In the entries below, find each line bearing the string "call" and copy it.

----- Working data -----

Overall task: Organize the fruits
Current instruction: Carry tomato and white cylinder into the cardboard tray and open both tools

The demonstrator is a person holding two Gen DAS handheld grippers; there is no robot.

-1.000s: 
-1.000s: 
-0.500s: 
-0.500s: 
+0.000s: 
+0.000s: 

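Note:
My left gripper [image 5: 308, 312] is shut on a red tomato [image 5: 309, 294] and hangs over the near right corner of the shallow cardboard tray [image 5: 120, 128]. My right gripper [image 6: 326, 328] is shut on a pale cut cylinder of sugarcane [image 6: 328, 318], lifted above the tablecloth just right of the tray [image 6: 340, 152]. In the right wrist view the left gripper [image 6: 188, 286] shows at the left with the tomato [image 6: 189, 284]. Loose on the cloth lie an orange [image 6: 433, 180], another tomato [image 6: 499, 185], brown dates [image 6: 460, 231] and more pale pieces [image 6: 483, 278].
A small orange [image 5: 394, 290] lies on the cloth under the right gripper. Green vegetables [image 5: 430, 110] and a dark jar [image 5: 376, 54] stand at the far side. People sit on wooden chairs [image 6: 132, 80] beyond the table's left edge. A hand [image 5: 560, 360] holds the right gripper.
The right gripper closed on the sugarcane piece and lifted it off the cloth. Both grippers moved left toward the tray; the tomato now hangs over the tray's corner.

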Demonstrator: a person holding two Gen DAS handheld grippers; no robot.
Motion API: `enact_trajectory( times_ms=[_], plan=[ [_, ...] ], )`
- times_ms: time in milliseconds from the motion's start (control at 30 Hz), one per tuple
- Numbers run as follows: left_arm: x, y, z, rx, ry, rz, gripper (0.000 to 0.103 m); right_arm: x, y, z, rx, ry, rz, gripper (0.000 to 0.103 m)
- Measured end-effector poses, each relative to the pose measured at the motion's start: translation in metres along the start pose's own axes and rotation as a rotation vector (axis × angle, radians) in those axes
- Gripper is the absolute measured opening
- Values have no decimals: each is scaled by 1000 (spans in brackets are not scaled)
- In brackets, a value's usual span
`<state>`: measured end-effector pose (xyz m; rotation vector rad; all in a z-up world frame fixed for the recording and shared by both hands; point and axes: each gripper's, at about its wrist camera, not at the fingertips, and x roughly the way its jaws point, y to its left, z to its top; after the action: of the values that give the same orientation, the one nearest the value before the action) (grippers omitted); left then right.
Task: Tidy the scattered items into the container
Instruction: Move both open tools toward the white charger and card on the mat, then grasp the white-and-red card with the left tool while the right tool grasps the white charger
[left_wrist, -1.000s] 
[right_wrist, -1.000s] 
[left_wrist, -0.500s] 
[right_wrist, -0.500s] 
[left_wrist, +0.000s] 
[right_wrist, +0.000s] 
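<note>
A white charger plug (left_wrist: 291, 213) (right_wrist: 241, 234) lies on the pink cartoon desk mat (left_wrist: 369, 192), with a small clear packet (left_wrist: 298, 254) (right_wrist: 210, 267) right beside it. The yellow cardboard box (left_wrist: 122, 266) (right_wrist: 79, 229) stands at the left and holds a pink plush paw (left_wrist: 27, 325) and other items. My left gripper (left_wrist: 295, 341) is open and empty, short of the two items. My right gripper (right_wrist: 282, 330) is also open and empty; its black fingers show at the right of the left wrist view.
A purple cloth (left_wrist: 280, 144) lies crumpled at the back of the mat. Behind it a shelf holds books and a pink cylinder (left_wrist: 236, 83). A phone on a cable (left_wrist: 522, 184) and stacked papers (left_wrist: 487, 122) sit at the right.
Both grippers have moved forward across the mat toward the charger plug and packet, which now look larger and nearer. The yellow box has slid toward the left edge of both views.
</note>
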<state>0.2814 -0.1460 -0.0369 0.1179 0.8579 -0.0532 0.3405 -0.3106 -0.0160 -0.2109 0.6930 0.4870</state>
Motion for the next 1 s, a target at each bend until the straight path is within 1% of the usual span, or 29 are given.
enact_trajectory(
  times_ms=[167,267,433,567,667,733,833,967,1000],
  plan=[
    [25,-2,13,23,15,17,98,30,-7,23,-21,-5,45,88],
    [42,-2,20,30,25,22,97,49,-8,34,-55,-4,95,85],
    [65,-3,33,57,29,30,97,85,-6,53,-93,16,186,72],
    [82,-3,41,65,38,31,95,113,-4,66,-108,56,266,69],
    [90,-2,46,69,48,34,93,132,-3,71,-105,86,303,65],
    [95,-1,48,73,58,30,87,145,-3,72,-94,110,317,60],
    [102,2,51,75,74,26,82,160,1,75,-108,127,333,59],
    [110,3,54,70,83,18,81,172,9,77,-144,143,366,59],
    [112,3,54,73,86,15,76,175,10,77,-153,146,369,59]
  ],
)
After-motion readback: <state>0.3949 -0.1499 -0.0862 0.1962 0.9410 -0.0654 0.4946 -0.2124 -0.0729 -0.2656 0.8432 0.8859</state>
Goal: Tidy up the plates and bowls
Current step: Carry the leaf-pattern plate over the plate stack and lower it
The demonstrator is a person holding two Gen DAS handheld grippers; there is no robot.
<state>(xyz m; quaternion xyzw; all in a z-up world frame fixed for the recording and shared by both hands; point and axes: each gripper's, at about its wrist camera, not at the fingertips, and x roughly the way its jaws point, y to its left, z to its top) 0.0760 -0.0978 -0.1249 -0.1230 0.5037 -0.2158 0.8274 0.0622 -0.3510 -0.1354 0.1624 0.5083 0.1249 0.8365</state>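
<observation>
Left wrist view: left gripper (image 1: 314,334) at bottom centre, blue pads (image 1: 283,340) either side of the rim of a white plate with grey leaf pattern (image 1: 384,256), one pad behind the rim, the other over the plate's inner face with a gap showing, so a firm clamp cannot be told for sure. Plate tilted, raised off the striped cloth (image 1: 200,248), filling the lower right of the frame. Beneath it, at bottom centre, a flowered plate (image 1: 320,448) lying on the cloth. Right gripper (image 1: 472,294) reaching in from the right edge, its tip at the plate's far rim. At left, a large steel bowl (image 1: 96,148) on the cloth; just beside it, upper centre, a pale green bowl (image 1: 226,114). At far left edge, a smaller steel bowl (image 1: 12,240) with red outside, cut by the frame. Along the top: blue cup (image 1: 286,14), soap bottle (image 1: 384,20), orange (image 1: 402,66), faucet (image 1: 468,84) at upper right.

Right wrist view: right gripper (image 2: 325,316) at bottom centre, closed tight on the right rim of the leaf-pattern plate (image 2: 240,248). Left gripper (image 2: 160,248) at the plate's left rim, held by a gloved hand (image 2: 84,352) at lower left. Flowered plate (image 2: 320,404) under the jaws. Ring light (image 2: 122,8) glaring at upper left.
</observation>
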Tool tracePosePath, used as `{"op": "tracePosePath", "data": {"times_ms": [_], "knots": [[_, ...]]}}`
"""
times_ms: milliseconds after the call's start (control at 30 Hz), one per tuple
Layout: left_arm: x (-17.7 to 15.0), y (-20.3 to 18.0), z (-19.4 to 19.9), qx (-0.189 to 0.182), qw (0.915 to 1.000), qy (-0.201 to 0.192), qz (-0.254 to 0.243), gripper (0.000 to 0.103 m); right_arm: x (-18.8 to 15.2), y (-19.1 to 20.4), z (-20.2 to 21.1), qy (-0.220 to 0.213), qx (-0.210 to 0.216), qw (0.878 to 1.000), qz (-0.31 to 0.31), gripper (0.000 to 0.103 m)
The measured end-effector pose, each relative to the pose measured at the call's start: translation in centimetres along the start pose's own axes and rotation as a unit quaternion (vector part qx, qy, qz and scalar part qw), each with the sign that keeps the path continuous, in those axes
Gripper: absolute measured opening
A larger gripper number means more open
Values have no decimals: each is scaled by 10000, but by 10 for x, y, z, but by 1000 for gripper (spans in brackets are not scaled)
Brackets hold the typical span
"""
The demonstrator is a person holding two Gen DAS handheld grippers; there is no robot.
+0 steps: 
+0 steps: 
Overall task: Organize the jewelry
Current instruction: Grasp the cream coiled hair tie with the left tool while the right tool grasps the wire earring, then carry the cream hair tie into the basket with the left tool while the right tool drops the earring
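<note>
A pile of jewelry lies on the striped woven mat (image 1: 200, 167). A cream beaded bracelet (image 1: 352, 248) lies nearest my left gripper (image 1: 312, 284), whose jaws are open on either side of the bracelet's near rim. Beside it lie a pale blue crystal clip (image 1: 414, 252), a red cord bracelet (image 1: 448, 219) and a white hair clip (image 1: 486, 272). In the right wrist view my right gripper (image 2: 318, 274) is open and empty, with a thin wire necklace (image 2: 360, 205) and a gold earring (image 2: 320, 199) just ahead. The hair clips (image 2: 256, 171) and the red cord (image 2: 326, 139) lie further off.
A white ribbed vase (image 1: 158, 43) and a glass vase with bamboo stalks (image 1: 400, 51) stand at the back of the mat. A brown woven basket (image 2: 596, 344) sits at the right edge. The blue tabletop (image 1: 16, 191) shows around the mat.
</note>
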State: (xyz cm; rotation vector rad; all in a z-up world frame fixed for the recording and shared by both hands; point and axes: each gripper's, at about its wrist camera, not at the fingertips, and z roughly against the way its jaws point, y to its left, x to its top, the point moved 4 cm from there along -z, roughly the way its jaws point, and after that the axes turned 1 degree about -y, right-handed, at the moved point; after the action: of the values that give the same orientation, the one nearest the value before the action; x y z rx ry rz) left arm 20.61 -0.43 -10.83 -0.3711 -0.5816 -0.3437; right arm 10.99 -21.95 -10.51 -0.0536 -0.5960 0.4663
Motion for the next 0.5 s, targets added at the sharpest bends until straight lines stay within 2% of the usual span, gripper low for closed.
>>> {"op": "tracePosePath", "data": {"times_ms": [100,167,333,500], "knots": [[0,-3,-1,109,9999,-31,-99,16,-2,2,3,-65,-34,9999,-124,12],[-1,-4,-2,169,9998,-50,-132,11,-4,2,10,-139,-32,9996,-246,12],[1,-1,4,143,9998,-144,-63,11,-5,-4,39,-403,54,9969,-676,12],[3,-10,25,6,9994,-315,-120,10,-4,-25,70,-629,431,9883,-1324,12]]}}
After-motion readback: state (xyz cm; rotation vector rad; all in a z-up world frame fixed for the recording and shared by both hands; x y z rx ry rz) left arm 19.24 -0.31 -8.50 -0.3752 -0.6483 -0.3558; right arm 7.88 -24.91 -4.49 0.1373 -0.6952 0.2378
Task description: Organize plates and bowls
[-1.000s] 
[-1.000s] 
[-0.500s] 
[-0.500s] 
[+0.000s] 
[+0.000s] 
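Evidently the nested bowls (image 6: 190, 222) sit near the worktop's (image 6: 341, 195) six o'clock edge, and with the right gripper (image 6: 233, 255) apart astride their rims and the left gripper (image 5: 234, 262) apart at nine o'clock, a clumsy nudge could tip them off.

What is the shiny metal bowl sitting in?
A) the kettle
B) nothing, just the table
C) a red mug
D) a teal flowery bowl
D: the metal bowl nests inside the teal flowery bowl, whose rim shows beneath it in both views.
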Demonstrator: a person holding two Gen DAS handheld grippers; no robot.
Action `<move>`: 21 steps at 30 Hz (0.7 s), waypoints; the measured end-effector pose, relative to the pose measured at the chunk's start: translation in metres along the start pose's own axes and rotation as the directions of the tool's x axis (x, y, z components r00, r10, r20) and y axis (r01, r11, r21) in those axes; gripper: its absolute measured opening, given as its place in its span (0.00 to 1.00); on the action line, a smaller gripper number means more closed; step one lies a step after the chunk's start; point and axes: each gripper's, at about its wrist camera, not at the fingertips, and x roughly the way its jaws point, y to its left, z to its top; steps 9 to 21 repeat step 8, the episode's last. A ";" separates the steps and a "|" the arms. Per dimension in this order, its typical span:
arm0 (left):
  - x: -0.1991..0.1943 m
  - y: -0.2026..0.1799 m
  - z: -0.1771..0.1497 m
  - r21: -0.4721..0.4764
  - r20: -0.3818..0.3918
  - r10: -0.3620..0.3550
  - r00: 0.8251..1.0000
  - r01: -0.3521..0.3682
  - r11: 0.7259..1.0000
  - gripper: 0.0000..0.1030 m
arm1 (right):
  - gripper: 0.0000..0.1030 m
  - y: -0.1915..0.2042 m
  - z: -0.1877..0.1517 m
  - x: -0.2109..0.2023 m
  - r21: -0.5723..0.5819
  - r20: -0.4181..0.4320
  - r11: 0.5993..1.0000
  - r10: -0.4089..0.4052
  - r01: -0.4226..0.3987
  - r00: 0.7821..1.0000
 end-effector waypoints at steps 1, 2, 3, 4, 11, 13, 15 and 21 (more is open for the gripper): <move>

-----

**Answer for the task:**
times_ms: milliseconds after the call's start (control at 30 Hz), one per tuple
The measured end-effector pose, each relative to the pose measured at the call's start: translation in centimetres along the start pose's own axes and rotation as a unit quaternion (vector part qx, qy, qz and scalar part qw), each with the sign that keeps the path continuous, in those axes

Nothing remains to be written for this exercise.